5) Критика переводов и переводческих ошибок, переходящих в литературоведческий анализ, занимает немалое место в монографии Файнер. К сожалению, ошибками и опечатками часто страдают ее собственные приводимые по- русски цитаты и их переводы. Не столь важно, конечно, что вместо «мотивировка» она пишет «мотировка», вместо «окаменение» — «окамение», а «Льнотрест» и «Центральное товарищество льноводов», для которых Шкловский в 1920-е гг. делал рекламу, в ее переводе превращаются в«The Cotton Trust» и «The Central Cooperative for Cotton Workers» (с. 28; вообще-то «cotton» по-английски означает «хлопок», а «лен» будет «flax»). Хуже, когда неточным переводом искажается смысл теоретических понятий. Скажем, Шкловский пишет о «подделке перевода» в советской прозе 1920-х гг. (когда русский писатель сочиняет якобы переводной, «заграничный» роман), а английский критик передает это как «translated imitation», то есть «переводное подражание» — видимо, какому-то реально существующему, «переводимому» тексту (с. 121); или, по Шкловскому, неканонические линии в развитии литературы до своей канонизации «беспамятствуют», то есть пребывают в каком-то обморочном состоянии, а в переводе Э. Файнер эта богатая физиологическая метафора упрощается до «get forgotten» («забываются») (с. 134).

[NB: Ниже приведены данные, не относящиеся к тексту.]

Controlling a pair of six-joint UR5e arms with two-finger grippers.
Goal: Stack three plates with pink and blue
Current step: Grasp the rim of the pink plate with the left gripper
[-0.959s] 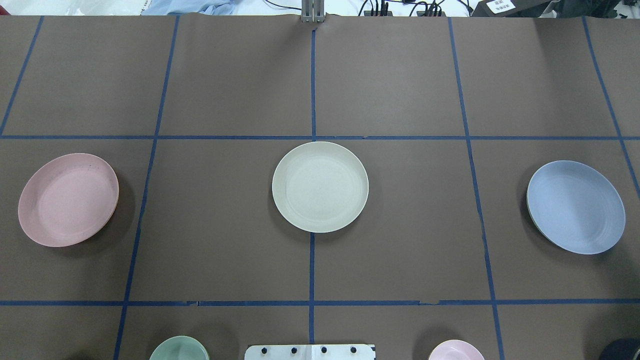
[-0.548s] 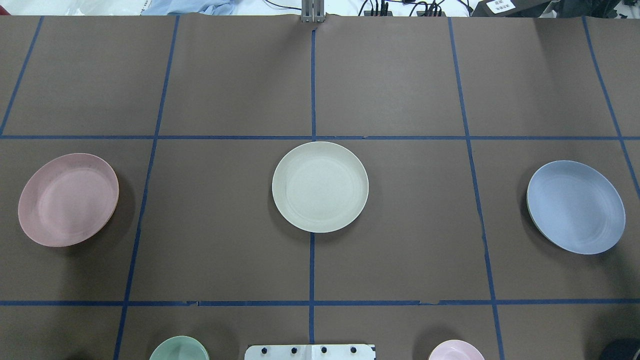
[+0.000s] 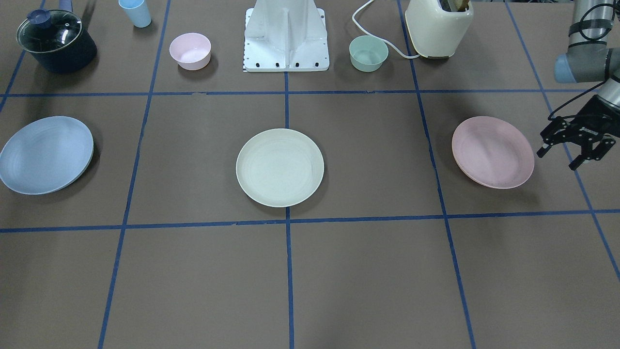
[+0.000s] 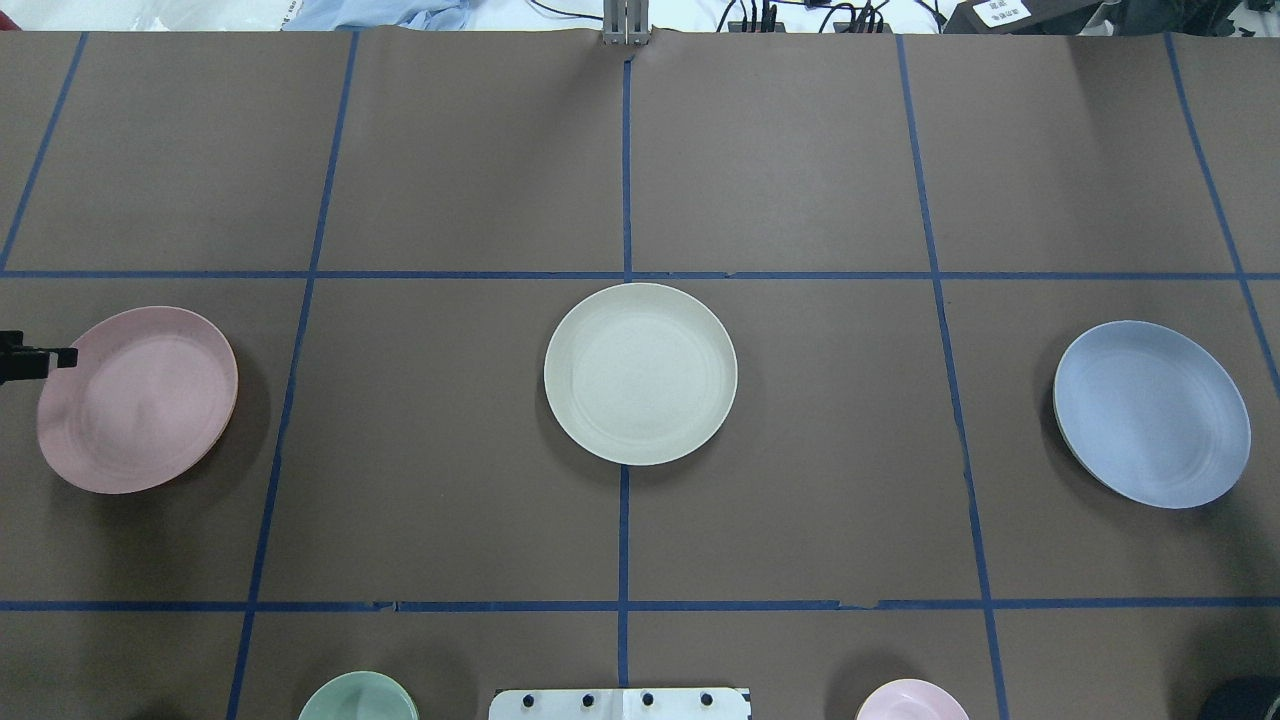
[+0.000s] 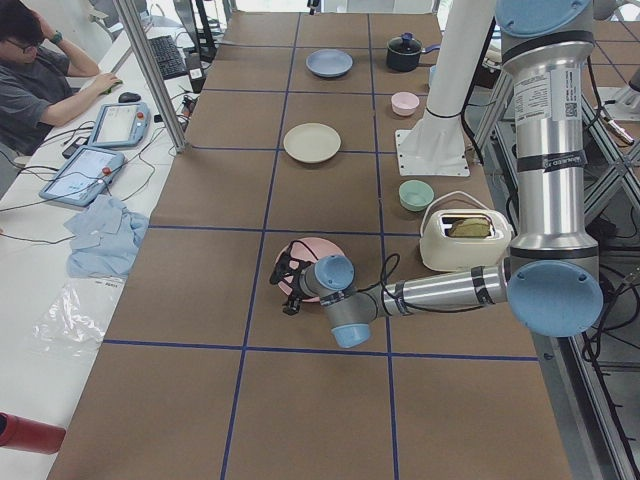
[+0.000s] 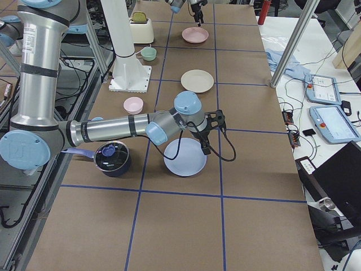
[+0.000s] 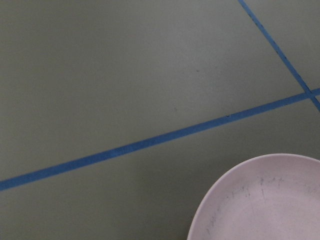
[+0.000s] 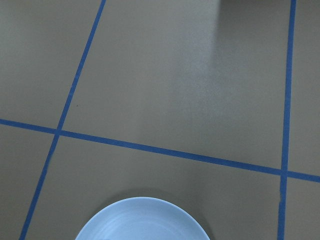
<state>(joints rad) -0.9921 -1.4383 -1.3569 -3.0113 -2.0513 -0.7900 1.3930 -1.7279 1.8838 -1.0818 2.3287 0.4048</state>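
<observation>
1. I am looking at a brown tabletop (image 4: 450,450) marked into squares with blue tape, with cables and cloth along its far edge.
2. No stacking is showing yet. The three plates are lying apart in one row, each flat on the tabletop.
3. The cream plate (image 4: 640,373) is sitting in the middle, on the centre tape line. The pink plate (image 4: 137,400) is lying well out on the robot's left, and the blue plate (image 4: 1152,414) well out on its right.
4. I am judging the whole job as left to do: pink and blue both have to travel in, and nothing is being carried.
5. The left gripper (image 3: 564,156) is hanging just beside the outer rim of the pink plate, pointing down with its fingers spread wide and nothing between them. I am reading it as clear of the plate, not touching.
6. The right gripper (image 6: 210,131) is showing only in the side view, hovering by the blue plate's edge on a low, stretched-out forearm. I cannot tell whether its fingers are spread or pressed together.
7. Each wrist camera is catching only a slice of its own plate's rim at the bottom of its picture, so I am taking both arms as approaching, not grasping.
</observation>
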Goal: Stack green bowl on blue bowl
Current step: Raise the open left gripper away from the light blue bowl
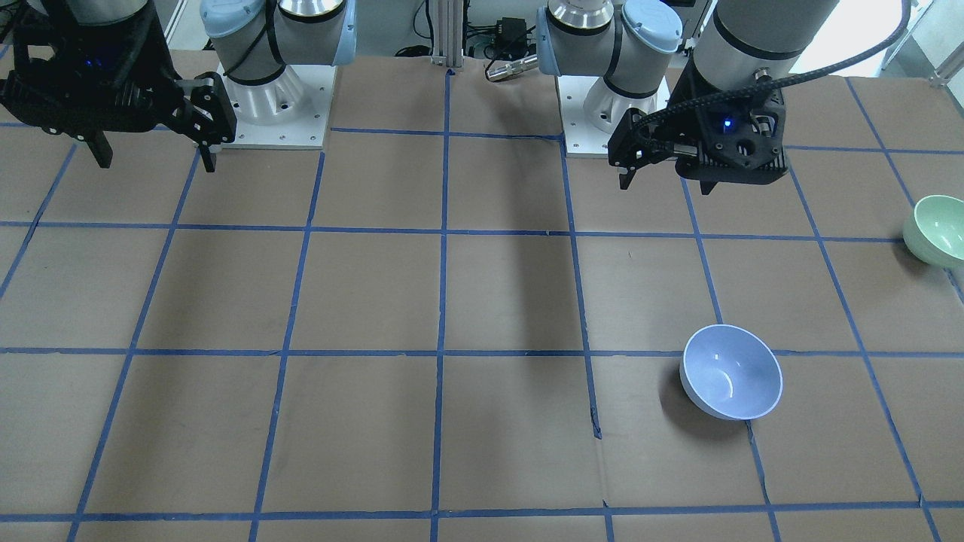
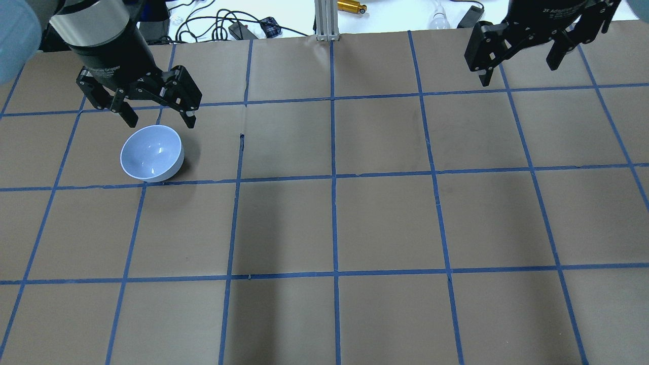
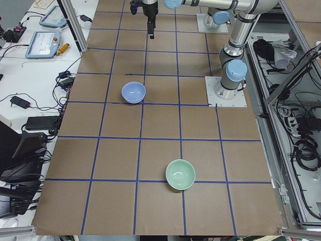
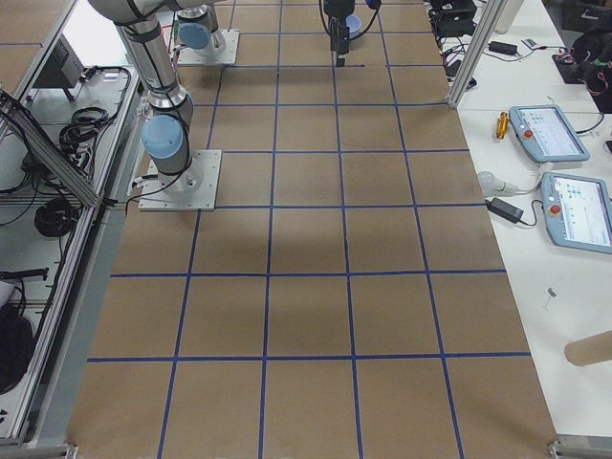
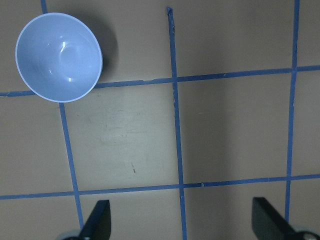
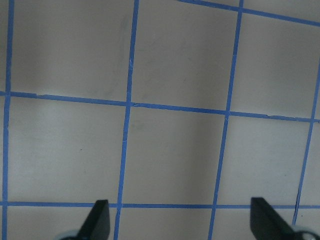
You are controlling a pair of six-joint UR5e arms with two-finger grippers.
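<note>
At the left end of the table point(image 1: 482, 301), well apart from the blue bowl point(image 2: 151, 153), the green bowl point(image 1: 938, 229) sits upright; the left gripper point(image 2: 159, 120), wide and empty, is nearer than the wide, empty right gripper point(image 2: 518, 71).

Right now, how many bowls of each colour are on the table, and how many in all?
green bowl: 1
blue bowl: 1
Total: 2
</note>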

6) Пример такой деконструкции, не связанный прямо со Стерном: Шкловский в статье «Искусство как прием» иллюстрирует прием остранения «Холстомером» Толстого и объясняет, что выбрал этот материал «из соображений чисто практических, просто потому, что материал этот всем известен». Файнер отмечает в таком решении перформативное противоречие: ведь остранение призвано разрушать привычное чувство знакомства с предметом, Шкловский же «защищает свой пример, ссылаясь на то, что его читатели знакомы с произведением Толстого» (с. 17; курсив мой). Почему бы, впрочем, не сделать следующий шаг и не предположить, что Шкловский сам же и остраняет своим анализом классический текст Толстого? Файнер не делает такого шага — возможно, потому, что предпочитает исследовать воздействие анализируемых Шкловским произведений (например, стерновских) на самого аналитика, а не наоборот.
7) VoloCinov Valentin NikolaeviC. MARXISME ET PHILOSOP- HIE DU LANGAGE: LES PROBLEMES FONDAMEN- TAUX DE LA METHODE SOCIOLOGIQUE DANS LA SCIENCE DU LANGAGE / Nouvelle edition bilingue traduite du russe par Patrick Seriot et Inna Tylkowski-Ageeva / Preface de Patrick Seriot. Limoges: Lambert-Lucas, 2010. 600 p. (Bilingues en sciences humaines).
8) Этот тезис, пожалуй, будет трудно защищать. Когда, например, Шкловский в 1916 г. создал и фактически возглавил ОПОЯЗ, ему было всего 23 года, а ОПОЯЗ представлял собой хоть и не философскую, но научно-теоретическую школу мировой значимости.
9) См. особенно книгу В.М. Алпатова «Волошинов, Бахтин и лингвистика» (2005), которую я уже рецензировал в одном из прежних обзоров (НЛО. 2005. № 76).
10) Таким образом, Волошинов в своей теории языка развивает — вернее, даже предвосхищает — не макро-, а микросоциологию, интеракционистскую социологию в духе Ирвинга Гофмана. Вообще, понимание социальной коммуникации как общения конкретных лиц, а не крупных социальных групп характерно для мысли «бахтинского кружка» (если все-таки пользоваться этим названием) конца 20-х гг. Через конкретную ситуацию речевого общения П.Н. Медведев в «Формальном методе.» предлагал определять литературные жанры, да и М.М. Бахтин в «Проблемах поэтики Достоевского» трактовал именно о конкретном межсубъектном общении — диалоге. В своем позднейшем творчестве Бахтин эволюционировал в сторону макросоциологической трактовки диалога, вводя понятия «речевых жанров» и социального «разноречия» и «разноязычия». См. об этом, в связи с проблемой жанра, в книге Э. Ренфрю «К новой материальной эстетике» (2006), о которой я писал в одном из своих предыдущих теоретических обзоров (НЛО. 2007. № 87). Все это лишний раз доказывает тесное интеллектуальное взаимодействие между членами «кружка» (разумеется, никак не влияя на решение или нерешение вопроса об авторстве «спорных книг»).